Entries taken from a collection
★ ★ ★

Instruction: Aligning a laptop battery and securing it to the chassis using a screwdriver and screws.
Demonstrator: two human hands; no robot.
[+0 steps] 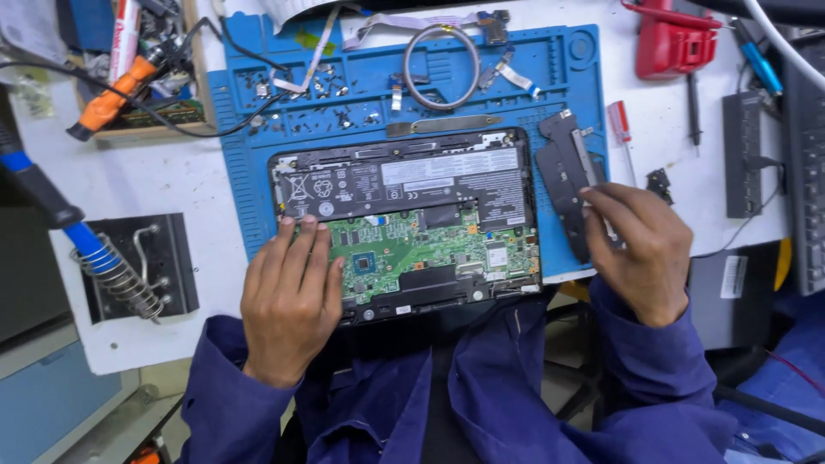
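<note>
The opened black laptop base (pixel 404 223), green circuit board bared, lies at the blue ribbed work mat's (pixel 249 198) near edge; it looks rigid but fragile, best held by its frame edges. The left hand (pixel 290 296) rests on its left corner with fingers loosely spread, gripping nothing. The right hand (pixel 640 249) pinches a long black speaker strip (pixel 563 176) at the mat's right edge.

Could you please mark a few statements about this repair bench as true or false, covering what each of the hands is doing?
1. The left hand rests on the opened laptop. True.
2. The right hand holds the red-handled screwdriver. False: its fingers touch the black part lying right of the laptop; the screwdriver lies apart on the table.
3. The laptop sits on a blue work mat. True.
4. The green circuit board is covered by a lid. False: it lies exposed.
5. The soldering iron sits in its coiled holder at the left. True.
</note>
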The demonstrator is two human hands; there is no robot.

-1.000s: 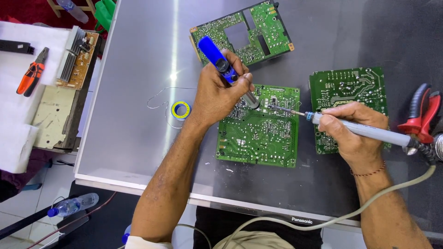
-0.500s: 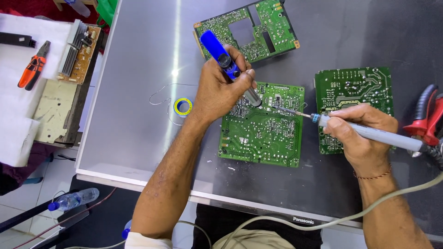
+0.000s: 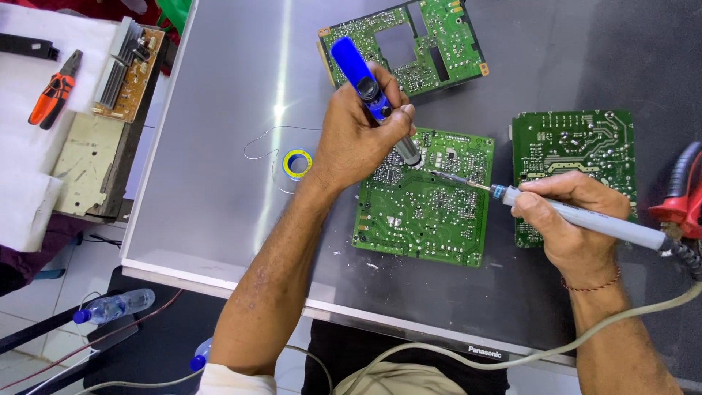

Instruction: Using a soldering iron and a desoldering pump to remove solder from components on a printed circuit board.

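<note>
My left hand (image 3: 358, 139) grips a blue desoldering pump (image 3: 365, 80), its dark nozzle pressed down on the upper left of a green circuit board (image 3: 424, 212). My right hand (image 3: 567, 219) holds a grey soldering iron (image 3: 585, 217) like a pen. The iron's thin tip reaches left and touches the same board right beside the pump's nozzle. The board lies solder side up on a grey metal table (image 3: 219, 146).
Two more green boards lie at the top (image 3: 439, 36) and right (image 3: 570, 146). A small solder spool (image 3: 297, 162) with loose wire sits left of my arm. Orange pliers (image 3: 53, 91) and a brown board (image 3: 128, 73) rest far left; a red tool (image 3: 680, 197) at the right edge.
Both hands keep their grip and stay on the same spot of the board. The view has shifted slightly; the iron's tip has stayed at the joint.
</note>
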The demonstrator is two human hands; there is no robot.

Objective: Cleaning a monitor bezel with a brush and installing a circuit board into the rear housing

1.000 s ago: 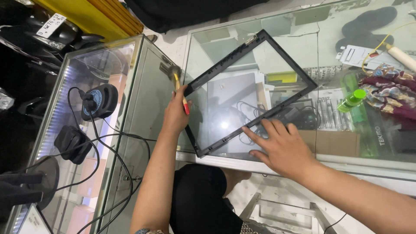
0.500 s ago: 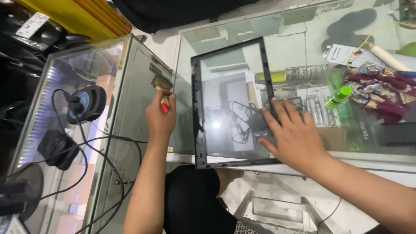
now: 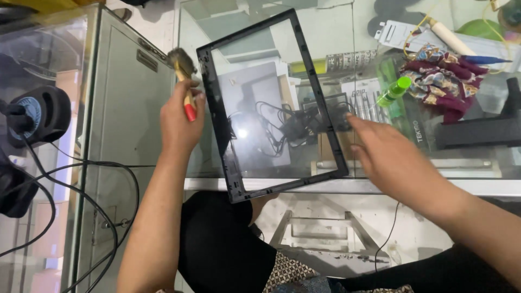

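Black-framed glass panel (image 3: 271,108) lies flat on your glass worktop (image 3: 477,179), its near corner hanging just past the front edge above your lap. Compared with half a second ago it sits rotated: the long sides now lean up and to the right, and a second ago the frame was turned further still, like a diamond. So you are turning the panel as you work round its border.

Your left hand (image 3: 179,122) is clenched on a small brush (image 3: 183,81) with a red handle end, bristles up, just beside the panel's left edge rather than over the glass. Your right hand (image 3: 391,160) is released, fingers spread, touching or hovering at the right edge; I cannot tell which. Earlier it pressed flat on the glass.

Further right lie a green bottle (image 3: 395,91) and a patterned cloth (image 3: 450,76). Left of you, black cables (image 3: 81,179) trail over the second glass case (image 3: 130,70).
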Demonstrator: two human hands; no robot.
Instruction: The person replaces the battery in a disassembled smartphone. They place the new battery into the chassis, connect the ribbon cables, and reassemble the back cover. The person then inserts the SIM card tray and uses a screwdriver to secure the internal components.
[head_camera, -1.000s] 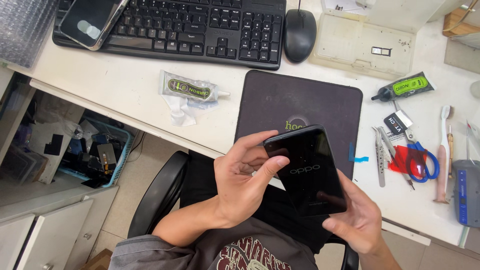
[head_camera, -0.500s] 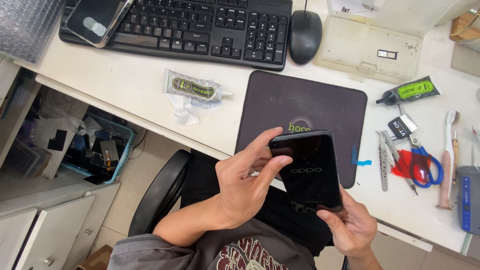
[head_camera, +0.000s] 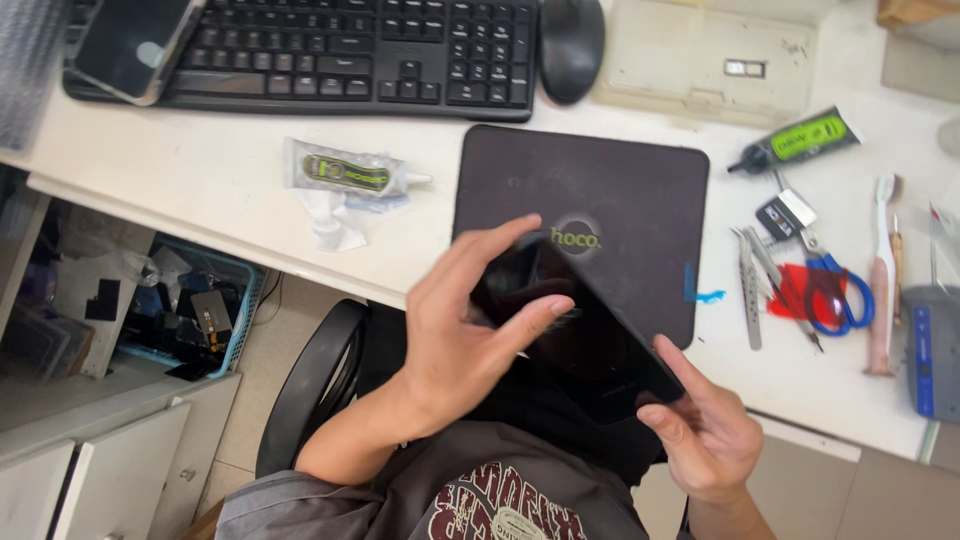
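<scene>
Holding a black smartphone (head_camera: 590, 340) at centre frame above the dark work mat (head_camera: 620, 190), left hand (head_camera: 455, 340) gripping its upper end, right hand (head_camera: 700, 440) pinching its lower corner, the phone now tilted further than a moment earlier, its back blurred.

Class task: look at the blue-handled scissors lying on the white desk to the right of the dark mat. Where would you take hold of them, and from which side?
Take the scissors by the blue handle loops, coming from above. The loops lie flat and face up on the desk, while tweezers and other tools crowd the blade side.
</scene>
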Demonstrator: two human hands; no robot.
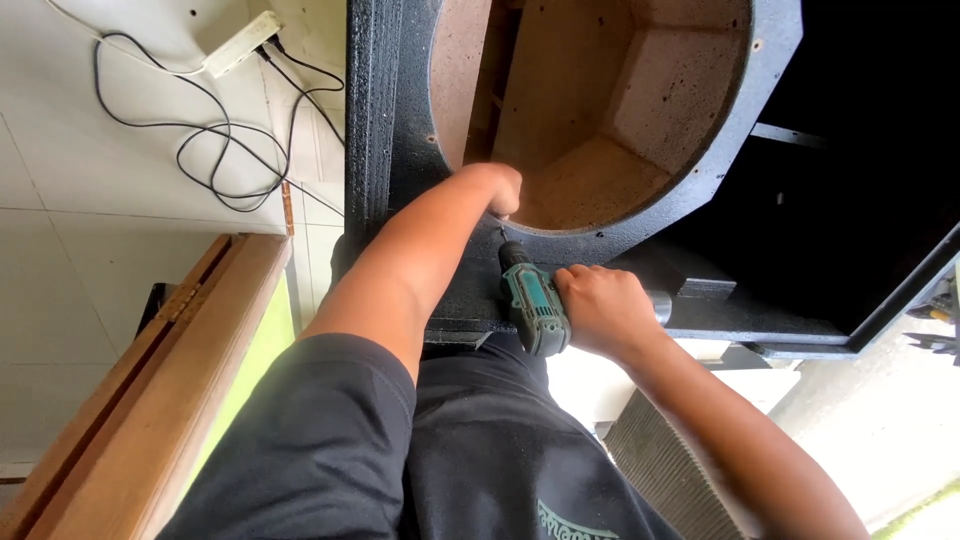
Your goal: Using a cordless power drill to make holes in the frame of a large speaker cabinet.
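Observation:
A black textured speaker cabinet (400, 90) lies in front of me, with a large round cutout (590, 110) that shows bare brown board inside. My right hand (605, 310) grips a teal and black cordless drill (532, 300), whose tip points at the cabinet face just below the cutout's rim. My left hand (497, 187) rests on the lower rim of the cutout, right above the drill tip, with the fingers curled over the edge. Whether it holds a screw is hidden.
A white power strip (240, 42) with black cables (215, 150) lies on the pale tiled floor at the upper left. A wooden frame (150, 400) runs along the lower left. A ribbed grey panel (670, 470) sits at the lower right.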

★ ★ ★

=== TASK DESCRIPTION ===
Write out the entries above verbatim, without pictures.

=== ANSWER SPACE ===
Instruction: Aligning a laptop battery and securing it to the chassis using a screwdriver and screws.
Demonstrator: two human hands; no robot.
[+0 steps] 
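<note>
The opened black laptop base (pixel 404 223), green circuit board bared, lies at the blue ribbed work mat's (pixel 249 198) near edge; it looks rigid but fragile, best held by its frame edges. The left hand (pixel 290 296) rests on its left corner with fingers loosely spread, gripping nothing. The right hand (pixel 640 249) pinches a long black speaker strip (pixel 563 176) at the mat's right edge.

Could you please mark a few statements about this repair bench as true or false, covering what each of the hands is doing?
1. The left hand rests on the opened laptop. True.
2. The right hand holds the red-handled screwdriver. False: its fingers touch the black part lying right of the laptop; the screwdriver lies apart on the table.
3. The laptop sits on a blue work mat. True.
4. The green circuit board is covered by a lid. False: it lies exposed.
5. The soldering iron sits in its coiled holder at the left. True.
</note>
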The demonstrator is two human hands; there is no robot.

-1.000s: 
-0.500s: 
+0.000s: 

Instruction: Using a soldering iron and a desoldering pump to remove solder from components on a printed circuit board.

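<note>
My left hand (image 3: 358, 139) grips a blue desoldering pump (image 3: 365, 80), its dark nozzle pressed down on the upper left of a green circuit board (image 3: 424, 212). My right hand (image 3: 567, 219) holds a grey soldering iron (image 3: 585, 217) like a pen. The iron's thin tip reaches left and touches the same board right beside the pump's nozzle. The board lies solder side up on a grey metal table (image 3: 219, 146).
Two more green boards lie at the top (image 3: 439, 36) and right (image 3: 570, 146). A small solder spool (image 3: 297, 162) with loose wire sits left of my arm. Orange pliers (image 3: 53, 91) and a brown board (image 3: 128, 73) rest far left; a red tool (image 3: 680, 197) at the right edge.
Both hands keep their grip and stay on the same spot of the board. The view has shifted slightly; the iron's tip has stayed at the joint.
</note>
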The demonstrator is two human hands; there is no robot.

Objective: Cleaning a monitor bezel with a brush and installing a circuit board into the rear housing

1.000 s ago: 
0.500 s ago: 
now: 

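Black-framed glass panel (image 3: 271,108) lies flat on your glass worktop (image 3: 477,179), its near corner hanging just past the front edge above your lap. Compared with half a second ago it sits rotated: the long sides now lean up and to the right, and a second ago the frame was turned further still, like a diamond. So you are turning the panel as you work round its border.

Your left hand (image 3: 179,122) is clenched on a small brush (image 3: 183,81) with a red handle end, bristles up, just beside the panel's left edge rather than over the glass. Your right hand (image 3: 391,160) is released, fingers spread, touching or hovering at the right edge; I cannot tell which. Earlier it pressed flat on the glass.

Further right lie a green bottle (image 3: 395,91) and a patterned cloth (image 3: 450,76). Left of you, black cables (image 3: 81,179) trail over the second glass case (image 3: 130,70).
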Demonstrator: two human hands; no robot.
Instruction: The person replaces the battery in a disassembled smartphone. They place the new battery into the chassis, connect the ribbon cables, and reassemble the back cover. The person then inserts the SIM card tray and uses a screwdriver to secure the internal components.
[head_camera, -1.000s] 
[head_camera, -0.500s] 
[head_camera, +0.000s] 
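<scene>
Holding a black smartphone (head_camera: 590, 340) at centre frame above the dark work mat (head_camera: 620, 190), left hand (head_camera: 455, 340) gripping its upper end, right hand (head_camera: 700, 440) pinching its lower corner, the phone now tilted further than a moment earlier, its back blurred.

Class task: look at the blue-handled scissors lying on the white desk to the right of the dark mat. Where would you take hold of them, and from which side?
Take the scissors by the blue handle loops, coming from above. The loops lie flat and face up on the desk, while tweezers and other tools crowd the blade side.
</scene>
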Demonstrator: two human hands; no robot.
Your goal: Using a cordless power drill to make holes in the frame of a large speaker cabinet.
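Observation:
A black textured speaker cabinet (400, 90) lies in front of me, with a large round cutout (590, 110) that shows bare brown board inside. My right hand (605, 310) grips a teal and black cordless drill (532, 300), whose tip points at the cabinet face just below the cutout's rim. My left hand (497, 187) rests on the lower rim of the cutout, right above the drill tip, with the fingers curled over the edge. Whether it holds a screw is hidden.
A white power strip (240, 42) with black cables (215, 150) lies on the pale tiled floor at the upper left. A wooden frame (150, 400) runs along the lower left. A ribbed grey panel (670, 470) sits at the lower right.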

Nothing more is needed for this answer.